Aim of the task:
Scan the entries below. Return every line that includes "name".

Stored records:
-- Opening Marker --

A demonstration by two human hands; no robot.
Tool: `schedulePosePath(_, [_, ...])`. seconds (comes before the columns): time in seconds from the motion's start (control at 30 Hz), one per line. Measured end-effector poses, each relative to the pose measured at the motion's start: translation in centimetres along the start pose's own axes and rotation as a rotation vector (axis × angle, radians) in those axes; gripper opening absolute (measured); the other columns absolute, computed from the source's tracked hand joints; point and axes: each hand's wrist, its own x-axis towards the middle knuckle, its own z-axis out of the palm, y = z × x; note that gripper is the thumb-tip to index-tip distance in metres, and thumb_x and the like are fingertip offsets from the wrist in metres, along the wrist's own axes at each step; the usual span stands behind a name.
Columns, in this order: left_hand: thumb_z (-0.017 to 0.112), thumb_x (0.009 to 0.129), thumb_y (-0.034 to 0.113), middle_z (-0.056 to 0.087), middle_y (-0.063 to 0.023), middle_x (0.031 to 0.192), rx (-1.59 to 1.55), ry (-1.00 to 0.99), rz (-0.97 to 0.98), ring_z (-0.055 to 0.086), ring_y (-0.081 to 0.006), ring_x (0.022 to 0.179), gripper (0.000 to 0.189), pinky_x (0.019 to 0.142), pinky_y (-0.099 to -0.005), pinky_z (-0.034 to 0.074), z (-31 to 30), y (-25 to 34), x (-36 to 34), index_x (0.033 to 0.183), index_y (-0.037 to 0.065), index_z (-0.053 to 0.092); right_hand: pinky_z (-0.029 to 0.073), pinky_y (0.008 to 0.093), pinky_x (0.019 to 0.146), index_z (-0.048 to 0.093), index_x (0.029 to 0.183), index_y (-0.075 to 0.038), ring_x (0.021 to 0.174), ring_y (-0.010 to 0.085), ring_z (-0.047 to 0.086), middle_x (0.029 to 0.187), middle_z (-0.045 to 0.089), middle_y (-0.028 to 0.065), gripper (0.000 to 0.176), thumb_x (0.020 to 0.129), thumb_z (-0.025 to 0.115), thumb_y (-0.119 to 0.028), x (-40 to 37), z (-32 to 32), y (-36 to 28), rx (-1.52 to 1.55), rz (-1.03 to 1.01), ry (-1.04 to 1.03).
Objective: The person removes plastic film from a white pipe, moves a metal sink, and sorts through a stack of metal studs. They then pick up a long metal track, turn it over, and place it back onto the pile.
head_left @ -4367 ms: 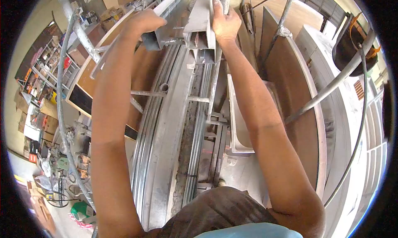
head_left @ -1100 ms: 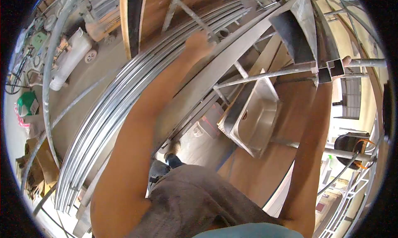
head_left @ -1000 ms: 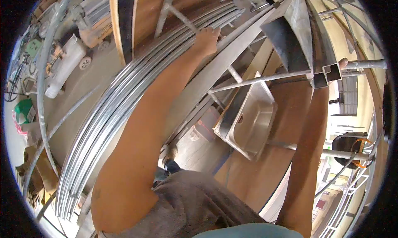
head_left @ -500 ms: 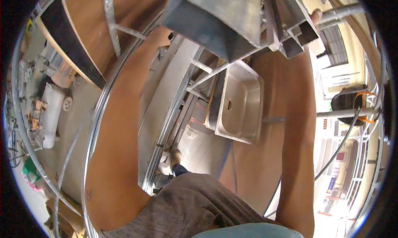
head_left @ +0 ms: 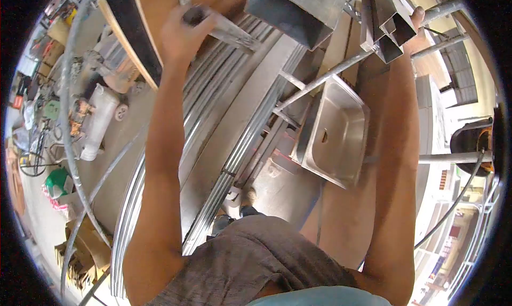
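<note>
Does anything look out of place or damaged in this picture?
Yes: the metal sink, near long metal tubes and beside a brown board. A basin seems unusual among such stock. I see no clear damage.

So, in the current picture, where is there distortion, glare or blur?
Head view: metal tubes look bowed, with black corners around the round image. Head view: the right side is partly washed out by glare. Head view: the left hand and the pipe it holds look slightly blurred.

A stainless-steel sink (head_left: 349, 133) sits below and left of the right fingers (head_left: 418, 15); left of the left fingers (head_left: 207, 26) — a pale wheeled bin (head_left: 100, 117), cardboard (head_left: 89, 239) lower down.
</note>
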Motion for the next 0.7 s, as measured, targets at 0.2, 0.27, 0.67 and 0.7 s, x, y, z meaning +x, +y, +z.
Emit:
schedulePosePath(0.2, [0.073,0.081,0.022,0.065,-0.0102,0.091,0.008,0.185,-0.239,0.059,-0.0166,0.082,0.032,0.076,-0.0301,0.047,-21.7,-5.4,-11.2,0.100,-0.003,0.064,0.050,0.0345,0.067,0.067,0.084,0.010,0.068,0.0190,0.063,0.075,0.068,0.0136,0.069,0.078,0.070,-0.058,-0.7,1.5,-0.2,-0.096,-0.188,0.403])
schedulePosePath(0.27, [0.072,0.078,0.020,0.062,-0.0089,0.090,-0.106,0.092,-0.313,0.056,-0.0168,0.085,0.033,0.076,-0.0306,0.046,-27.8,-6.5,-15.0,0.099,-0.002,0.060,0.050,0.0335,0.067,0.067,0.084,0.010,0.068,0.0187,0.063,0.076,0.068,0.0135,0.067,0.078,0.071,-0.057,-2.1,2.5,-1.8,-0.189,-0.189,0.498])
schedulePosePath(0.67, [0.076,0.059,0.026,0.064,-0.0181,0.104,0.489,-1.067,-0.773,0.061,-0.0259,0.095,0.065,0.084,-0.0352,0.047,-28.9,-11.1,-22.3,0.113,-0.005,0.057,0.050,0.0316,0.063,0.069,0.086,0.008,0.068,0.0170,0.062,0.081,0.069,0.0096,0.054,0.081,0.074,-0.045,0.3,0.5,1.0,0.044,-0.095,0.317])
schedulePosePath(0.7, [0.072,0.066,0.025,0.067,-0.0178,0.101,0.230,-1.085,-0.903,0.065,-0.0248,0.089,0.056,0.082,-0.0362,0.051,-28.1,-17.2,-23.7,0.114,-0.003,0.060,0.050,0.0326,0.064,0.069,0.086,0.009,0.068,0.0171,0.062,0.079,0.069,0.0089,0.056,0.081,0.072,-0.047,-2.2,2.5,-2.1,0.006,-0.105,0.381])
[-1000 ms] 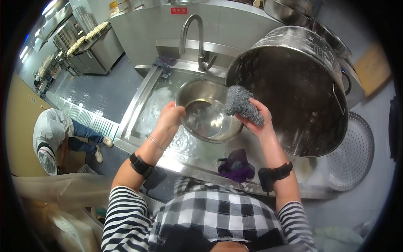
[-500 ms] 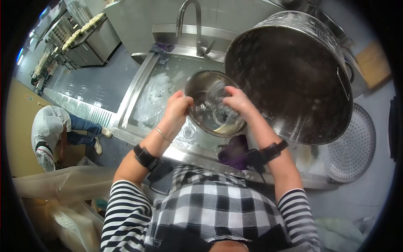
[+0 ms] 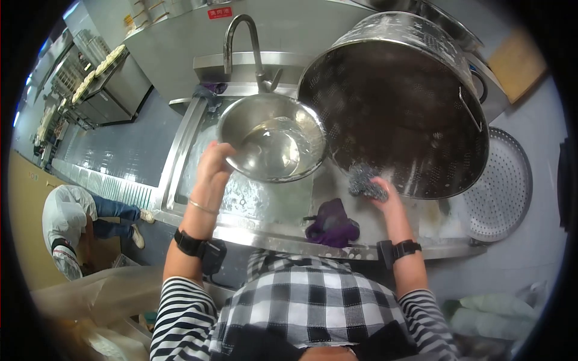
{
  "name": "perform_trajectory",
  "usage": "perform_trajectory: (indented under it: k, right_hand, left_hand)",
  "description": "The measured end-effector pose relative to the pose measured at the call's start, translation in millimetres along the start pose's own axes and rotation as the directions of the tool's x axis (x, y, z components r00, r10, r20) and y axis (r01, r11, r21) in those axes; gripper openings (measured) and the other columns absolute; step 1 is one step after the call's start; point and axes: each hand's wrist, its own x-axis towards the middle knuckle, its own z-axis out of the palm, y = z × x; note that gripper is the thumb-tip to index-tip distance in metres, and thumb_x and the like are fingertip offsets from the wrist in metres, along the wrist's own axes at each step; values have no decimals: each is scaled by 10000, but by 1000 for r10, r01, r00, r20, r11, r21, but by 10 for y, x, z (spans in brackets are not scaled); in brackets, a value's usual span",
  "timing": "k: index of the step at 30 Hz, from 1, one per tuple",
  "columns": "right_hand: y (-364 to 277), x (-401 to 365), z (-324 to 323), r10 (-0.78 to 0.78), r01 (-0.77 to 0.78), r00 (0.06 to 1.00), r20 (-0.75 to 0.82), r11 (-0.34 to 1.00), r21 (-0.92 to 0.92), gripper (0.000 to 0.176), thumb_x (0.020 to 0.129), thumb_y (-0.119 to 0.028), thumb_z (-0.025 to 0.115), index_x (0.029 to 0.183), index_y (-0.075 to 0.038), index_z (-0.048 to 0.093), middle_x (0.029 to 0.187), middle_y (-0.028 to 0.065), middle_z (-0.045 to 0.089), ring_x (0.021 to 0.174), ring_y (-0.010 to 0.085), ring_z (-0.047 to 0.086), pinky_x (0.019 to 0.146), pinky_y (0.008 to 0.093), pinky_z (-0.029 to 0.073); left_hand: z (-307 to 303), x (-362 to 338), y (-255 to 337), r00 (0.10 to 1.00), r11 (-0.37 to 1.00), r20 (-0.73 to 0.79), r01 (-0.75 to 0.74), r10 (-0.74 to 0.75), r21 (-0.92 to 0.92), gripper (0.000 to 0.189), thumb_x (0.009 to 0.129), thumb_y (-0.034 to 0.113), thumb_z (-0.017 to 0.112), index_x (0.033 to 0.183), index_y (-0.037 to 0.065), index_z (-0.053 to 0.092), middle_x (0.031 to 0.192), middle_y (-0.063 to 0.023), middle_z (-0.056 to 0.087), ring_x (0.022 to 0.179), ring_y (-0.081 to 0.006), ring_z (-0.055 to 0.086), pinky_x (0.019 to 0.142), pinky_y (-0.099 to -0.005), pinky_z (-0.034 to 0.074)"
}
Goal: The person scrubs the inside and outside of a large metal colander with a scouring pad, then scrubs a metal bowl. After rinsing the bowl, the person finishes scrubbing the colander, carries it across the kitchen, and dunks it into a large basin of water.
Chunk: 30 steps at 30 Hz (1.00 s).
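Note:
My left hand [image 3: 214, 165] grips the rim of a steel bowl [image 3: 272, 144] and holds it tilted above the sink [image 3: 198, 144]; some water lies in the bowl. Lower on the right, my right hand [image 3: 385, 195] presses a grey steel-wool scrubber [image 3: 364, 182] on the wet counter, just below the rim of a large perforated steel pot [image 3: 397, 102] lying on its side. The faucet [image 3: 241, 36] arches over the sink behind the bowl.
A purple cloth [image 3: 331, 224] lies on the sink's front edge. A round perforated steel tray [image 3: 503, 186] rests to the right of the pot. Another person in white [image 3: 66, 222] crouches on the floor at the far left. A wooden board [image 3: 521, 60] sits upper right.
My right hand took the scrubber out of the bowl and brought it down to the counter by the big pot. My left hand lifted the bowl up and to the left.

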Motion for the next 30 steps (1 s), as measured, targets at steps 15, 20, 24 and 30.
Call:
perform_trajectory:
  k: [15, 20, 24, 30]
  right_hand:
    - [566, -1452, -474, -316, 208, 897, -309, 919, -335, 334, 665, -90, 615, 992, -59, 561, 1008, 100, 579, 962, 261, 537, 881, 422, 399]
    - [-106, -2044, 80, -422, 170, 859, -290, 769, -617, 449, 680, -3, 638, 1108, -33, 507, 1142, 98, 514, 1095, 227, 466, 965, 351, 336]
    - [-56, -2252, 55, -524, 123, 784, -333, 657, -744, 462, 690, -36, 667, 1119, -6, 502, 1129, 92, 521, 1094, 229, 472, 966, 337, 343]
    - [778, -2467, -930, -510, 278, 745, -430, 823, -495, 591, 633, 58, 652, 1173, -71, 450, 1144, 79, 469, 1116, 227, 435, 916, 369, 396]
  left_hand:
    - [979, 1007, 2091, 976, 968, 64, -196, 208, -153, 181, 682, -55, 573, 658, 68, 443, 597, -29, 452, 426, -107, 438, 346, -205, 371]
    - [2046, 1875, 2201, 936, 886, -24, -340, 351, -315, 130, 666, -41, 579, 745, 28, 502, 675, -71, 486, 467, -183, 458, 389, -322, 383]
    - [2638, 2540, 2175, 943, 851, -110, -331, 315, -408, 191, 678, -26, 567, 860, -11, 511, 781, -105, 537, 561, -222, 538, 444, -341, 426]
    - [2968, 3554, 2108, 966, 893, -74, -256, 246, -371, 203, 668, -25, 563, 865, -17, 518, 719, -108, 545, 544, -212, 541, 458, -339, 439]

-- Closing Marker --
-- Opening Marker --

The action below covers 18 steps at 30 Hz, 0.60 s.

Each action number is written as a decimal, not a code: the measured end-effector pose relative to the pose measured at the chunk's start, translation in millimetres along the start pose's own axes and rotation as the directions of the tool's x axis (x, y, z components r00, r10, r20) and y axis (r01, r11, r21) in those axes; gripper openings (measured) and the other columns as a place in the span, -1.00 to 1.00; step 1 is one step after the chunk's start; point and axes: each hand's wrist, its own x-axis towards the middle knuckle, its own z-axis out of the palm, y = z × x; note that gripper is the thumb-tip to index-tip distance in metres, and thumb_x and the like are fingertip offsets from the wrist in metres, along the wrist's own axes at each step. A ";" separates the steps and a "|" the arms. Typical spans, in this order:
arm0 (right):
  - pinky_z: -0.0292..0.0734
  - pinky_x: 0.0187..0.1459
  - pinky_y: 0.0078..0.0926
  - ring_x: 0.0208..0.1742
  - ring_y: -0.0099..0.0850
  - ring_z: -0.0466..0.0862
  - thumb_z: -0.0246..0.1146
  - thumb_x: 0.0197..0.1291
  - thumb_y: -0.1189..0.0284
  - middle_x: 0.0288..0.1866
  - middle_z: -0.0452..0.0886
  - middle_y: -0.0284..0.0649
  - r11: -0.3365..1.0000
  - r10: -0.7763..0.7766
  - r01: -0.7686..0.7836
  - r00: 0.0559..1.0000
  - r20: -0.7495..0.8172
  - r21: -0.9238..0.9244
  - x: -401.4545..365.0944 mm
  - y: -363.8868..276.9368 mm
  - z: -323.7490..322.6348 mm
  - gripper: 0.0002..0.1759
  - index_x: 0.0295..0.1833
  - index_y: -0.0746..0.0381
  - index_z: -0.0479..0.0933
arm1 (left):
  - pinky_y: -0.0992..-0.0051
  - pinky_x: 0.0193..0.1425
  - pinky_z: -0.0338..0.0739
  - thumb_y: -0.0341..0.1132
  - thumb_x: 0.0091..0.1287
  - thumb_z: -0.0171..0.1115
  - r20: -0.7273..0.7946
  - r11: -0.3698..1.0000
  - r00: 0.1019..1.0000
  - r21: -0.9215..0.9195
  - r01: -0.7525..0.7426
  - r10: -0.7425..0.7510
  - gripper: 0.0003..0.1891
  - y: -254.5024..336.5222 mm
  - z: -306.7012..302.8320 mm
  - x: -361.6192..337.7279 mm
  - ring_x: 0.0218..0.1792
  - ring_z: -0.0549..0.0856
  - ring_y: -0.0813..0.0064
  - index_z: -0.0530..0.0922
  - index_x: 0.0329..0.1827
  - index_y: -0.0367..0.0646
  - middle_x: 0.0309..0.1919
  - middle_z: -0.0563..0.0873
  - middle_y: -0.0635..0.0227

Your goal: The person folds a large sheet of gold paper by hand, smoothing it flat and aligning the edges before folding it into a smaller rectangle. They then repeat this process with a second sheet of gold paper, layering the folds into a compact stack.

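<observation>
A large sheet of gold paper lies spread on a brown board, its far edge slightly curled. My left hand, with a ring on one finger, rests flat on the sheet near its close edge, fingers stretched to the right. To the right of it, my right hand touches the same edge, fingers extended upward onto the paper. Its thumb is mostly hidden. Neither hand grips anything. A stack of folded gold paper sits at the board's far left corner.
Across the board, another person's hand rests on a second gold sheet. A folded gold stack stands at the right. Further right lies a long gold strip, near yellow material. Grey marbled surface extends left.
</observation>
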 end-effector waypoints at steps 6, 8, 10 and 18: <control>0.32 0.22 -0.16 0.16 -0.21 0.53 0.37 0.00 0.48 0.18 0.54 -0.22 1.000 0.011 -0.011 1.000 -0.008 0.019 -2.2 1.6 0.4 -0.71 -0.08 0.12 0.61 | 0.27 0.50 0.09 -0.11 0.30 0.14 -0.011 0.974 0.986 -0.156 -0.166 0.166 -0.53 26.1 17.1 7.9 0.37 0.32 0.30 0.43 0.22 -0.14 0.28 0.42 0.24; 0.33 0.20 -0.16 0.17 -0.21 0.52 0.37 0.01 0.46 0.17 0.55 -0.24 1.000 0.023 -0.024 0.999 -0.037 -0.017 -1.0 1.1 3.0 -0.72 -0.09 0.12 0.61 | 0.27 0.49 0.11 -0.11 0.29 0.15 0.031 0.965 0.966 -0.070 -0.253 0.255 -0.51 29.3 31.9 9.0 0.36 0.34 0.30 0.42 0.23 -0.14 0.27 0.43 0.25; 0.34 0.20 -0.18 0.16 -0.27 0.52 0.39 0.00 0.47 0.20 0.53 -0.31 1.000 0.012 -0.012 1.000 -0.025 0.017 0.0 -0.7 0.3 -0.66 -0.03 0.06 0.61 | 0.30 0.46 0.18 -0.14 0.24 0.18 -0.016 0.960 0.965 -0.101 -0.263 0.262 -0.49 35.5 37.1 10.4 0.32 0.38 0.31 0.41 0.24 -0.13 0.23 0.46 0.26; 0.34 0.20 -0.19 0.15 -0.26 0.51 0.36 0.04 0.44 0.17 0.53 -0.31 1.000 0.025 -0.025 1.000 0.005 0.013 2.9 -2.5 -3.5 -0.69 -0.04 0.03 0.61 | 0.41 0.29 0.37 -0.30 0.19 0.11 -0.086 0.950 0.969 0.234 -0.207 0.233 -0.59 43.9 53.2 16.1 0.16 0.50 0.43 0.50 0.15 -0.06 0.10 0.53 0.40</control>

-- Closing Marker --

Task solution:
Tool: `schedulePosePath(_, [_, ...])`. seconds (comes before the columns): time in seconds from the motion's start (control at 30 Hz), one per line. Measured end-effector poses, each relative to the pose measured at the motion's start: translation in centimetres along the start pose's own axes and rotation as a rotation vector (axis × angle, radians) in those axes; gripper opening absolute (measured); the other columns absolute, computed from the source's tracked hand joints; point and axes: each hand's wrist, its own x-axis towards the middle knuckle, its own z-axis out of the palm, y = z × x; note that gripper is the thumb-tip to index-tip distance in metres, and thumb_x and the like are fingertip offsets from the wrist in metres, along the wrist's own axes at each step; the usual span stands behind a name.
  "name": "perform_trajectory",

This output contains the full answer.